───ああ最悪。
本当に最悪だ……
ぶっちゃけ、この学校の先生のなかで一番警戒していて、ダントツに担任になりたくないナンバーワンだったのが今目の前にいる杉並 海里だった。
「…どうか、しましたか?」
黙り込んでしまった私達を疑問に思ったのか、不思議そうな顔で聞き返してくるお…じゃなかった杉並先生にハッとする。

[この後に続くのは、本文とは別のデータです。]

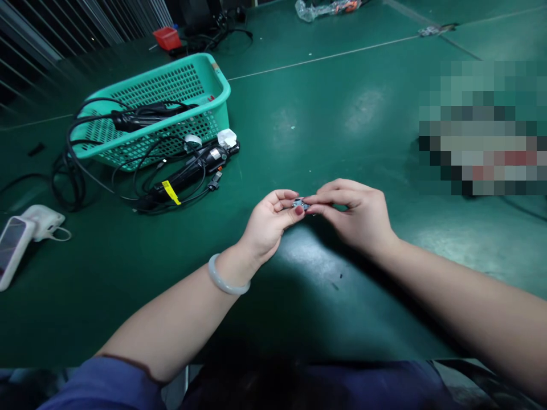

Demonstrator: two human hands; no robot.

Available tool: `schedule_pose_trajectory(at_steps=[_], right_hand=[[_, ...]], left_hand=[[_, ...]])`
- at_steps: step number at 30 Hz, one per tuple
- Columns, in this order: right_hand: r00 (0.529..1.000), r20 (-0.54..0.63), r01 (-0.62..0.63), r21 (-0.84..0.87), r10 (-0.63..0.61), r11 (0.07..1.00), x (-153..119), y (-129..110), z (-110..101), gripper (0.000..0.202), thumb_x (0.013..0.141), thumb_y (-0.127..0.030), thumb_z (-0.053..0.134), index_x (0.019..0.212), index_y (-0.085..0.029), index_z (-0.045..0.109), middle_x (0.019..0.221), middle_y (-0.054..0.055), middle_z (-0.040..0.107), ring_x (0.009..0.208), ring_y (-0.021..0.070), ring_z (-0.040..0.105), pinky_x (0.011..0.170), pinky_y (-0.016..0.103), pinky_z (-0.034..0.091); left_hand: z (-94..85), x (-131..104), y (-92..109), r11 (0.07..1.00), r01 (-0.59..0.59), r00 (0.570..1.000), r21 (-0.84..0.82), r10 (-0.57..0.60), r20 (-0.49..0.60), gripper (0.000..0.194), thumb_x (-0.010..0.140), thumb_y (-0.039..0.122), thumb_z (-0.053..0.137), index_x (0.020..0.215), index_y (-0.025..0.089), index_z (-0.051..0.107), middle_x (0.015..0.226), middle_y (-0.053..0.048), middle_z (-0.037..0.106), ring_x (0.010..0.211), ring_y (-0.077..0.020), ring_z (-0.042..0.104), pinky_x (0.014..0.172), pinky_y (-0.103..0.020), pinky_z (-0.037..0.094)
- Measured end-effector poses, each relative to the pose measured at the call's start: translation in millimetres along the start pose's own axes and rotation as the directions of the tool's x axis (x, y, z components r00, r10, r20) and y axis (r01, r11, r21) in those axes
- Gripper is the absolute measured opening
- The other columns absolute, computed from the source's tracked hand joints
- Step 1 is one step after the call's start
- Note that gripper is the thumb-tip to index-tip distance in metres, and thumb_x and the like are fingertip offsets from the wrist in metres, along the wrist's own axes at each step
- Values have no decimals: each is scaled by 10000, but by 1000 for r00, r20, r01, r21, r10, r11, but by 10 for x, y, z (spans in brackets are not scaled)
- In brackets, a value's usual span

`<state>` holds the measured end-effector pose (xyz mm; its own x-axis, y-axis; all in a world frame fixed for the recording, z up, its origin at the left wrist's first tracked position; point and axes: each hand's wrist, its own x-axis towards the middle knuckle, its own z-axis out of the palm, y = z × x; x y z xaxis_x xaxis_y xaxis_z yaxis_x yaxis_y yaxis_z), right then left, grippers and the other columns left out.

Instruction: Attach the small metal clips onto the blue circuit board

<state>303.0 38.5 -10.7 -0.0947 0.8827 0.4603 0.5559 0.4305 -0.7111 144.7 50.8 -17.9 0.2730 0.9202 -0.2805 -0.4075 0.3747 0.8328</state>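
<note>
1. While both hands work near the middle of the green table point(273, 154), its near edge runs below them, close to the person's lap, and the forearms reach in over it.
2. Ahead of the hands, a broad stretch of tabletop runs to a pale seam point(320, 57) and beyond it to a plastic-wrapped item point(325, 9) near the top of the view.
3. On the left, room to move is bounded by a black handheld tool point(188, 176) with a yellow tag point(171, 192), lying just beside a green basket point(221, 85); loose cables trail around both. A phone point(16, 245) lies farther left.
4. On the right, tabletop extends from the right hand to a pixelated patch point(491, 136), whose contents I cannot make out.
5. The small metal part point(300, 204) is held between the two hands, above the table. The left hand point(261, 228) is clamped on its left side, thumb in front and fingers behind.
6. The right hand point(363, 213) has thumb and forefinger nearly together at the part's right side; whether they grip it or merely touch it, I cannot tell.
</note>
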Motion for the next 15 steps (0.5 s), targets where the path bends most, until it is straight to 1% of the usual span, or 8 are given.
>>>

「い、いいえ…。ただ、不良校だと聞いていたから、こんないかにも真面目そうな先生がいるとは思わなくて…」
咄嗟のことだろうけど、とても機転の聞いた言い訳に心の中で旭を褒めまくる。
「ははっ…真面目って…。まあ間違ってはないが、海里はこれでも飛翔の先代だよ」
「ちょっと千歳さん。なに笑ってるんですか…。第一、転校生のみなさん、飛翔のこととか知ってるんですか?どこからどう見ても不良校とは無縁そうじゃないですか」
……無縁そう、か。
まあ確かにこの見た目じゃそう思うかもね。
杉並先生の見た目だけ見れば元ヤンだとわからないように、今の私達の格好だけ見ればとても暴走族とかそういうのに関わりがあるようには見えないだろう。
紅羽だけ目も髪も焦げ茶色だけど、それ以外の四人は目も髪も黒で揃えているから。